Deux UDC au Conseil fédéral. Pourquoi pas?

Aujourd’hui le nouveau Parlement prend ses fonctions. Deux nouvelles assemblées composées de nouveaux visages, mais pas seulement. Elles se révèlent aussi par une géographie inédite. Territoires politiques et frontières partisanes sont désormais plus complexes, plus mouvants. Les alliances et les rapports de force moins attendus. Ni le Parlement, ni la Suisse sont tels qu’il y a quatre ans.

Du coup, la revendication de l’UDC d’avoir un deuxième siège, concrétisée jeudi dernier par la présentation du ticket composé de Jean-François Rime et de Bruno Zuppiger, s’inscrit dans ce contexte politique renouvelé. Un contexte qui, à mes yeux, pourrait justifier qu’on satisfasse leurs ambitions. Oui, même pour la femme de gauche que je suis, et qui a eu pour adversaire dans la course aux Conseil des Etats, un solide représentant du parti blochérien, l’élection d’un deuxième UDC n’est pas un tabou. Pourquoi ?

Le Fribourgeois Jean-François Rime et le Zurichois Bruno Zuppiger, jeudi dernier: l'un des deux sera-t-il le second UDC élu au Conseil fédéral le 14 décembre?

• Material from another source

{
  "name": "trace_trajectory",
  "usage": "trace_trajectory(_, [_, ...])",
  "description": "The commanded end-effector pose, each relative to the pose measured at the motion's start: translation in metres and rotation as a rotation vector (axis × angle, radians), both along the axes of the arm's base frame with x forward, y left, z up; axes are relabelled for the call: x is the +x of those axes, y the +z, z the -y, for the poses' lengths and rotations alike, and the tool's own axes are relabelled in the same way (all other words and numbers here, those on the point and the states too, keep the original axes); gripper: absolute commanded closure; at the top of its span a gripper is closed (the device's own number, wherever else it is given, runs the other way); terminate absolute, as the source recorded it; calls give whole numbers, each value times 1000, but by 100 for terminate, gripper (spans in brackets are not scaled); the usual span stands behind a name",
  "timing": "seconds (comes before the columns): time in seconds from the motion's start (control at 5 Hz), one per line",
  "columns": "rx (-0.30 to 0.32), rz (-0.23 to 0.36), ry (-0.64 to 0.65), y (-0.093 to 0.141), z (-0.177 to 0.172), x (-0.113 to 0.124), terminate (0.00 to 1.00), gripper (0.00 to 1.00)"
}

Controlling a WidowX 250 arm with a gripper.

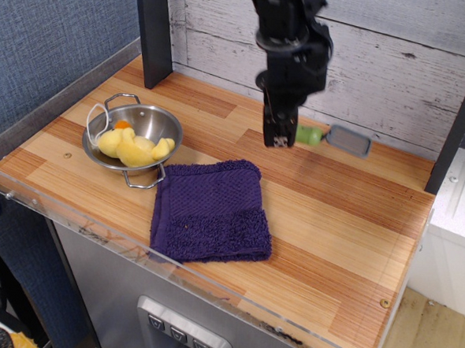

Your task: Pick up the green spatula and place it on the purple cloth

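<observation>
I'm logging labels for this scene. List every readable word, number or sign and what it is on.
None can be read.
The buttons on the grey panel under the wooden table bear marks too small to read.
The black gripper shows no legible label.

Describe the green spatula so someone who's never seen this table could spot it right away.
Start at the white plank wall behind the wooden table and follow the black robot gripper down. Clamped in its jaws, raised off the wood, is the small toy spatula. It is the only thing with a lime-green handle and flat grey slotted blade.
</observation>
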State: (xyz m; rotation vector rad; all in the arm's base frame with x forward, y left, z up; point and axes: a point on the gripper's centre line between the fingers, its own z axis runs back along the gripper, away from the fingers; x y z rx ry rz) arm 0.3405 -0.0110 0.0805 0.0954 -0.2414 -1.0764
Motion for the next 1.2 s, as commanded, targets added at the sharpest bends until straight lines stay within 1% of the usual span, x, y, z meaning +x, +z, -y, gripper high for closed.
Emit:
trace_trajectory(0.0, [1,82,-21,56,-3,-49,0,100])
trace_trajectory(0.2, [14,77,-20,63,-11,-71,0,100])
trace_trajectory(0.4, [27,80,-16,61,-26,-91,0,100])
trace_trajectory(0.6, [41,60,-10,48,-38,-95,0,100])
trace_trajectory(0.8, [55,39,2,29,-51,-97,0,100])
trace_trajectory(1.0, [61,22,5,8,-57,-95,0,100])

Premier constat, la crise économique menace notre pays. Les entreprises licencient, les salariés et les ménages souffrent, la croissance stagne. La population, dans toutes les régions du pays, s’inquiète. Cette crise qui risque de freiner les investissements dont la Suisse a besoin nécessite que chaque parti politique assume sa part de responsabilité. Un parti marginalisé, écarté volontairement du pouvoir, se trouvera autorisé à pratiquer démagogie et réponses populistes. Comment dès lors trouver des solutions pour tout le pays si elles se heurtent systématiquement aux oppositions boudeuses d’une UDC contrariée?

Ce constat est d’autant plus aigu que la situation économique de notre pays dépend étroitement de notre relation avec l’Europe. La demande d’échange automatique d’informations, la libre-circulation des personnes, ou l’interdiction pour les pays membres de relations bilatérales nous imposent de complexes équations. Difficile de les résoudre, de faire entendre notre voix si particulière, si l’ensemble du spectre politique ne s’y engage pas intensément.

L’UDC n’est plus, comme les années précédentes, le parti qui peut à lui tout seul dicter l’agenda politique.

Enfin, accorder un deuxième siège à l’UDC au Conseil fédéral entre dans le domaine de l’imaginable parce que le parti de Christoph Blocher a perdu de sa morgue et de son arrogance. L’UDC n’est plus, comme les années précédentes, le parti qui peut à lui tout seul dicter l’agenda politique. Elle est affaiblie, la tête du parti tranchée par les défaites électorales.

Le parti socialiste, comme force en progression, se trouve, au contraire, dans la meilleure situation pour imposer les conditions de son soutien. J’en vois au moins trois. Le candidat s’engage à soutenir les accords de libre-échange avec l’Europe. Le parti démocratique du centre renonce aux méthodes et aux discours xénophobes qui ont trop souvent dépassé le tolérable ces dernières années. Et enfin, il y a négociations préalables sur l’attribution des départements.

Ainsi l’UDC serait-elle privée de son argument principal, le «seul contre tous», gage de ses progressions passées, et nous, débarrassés de son éternelle complainte du mal-aimé.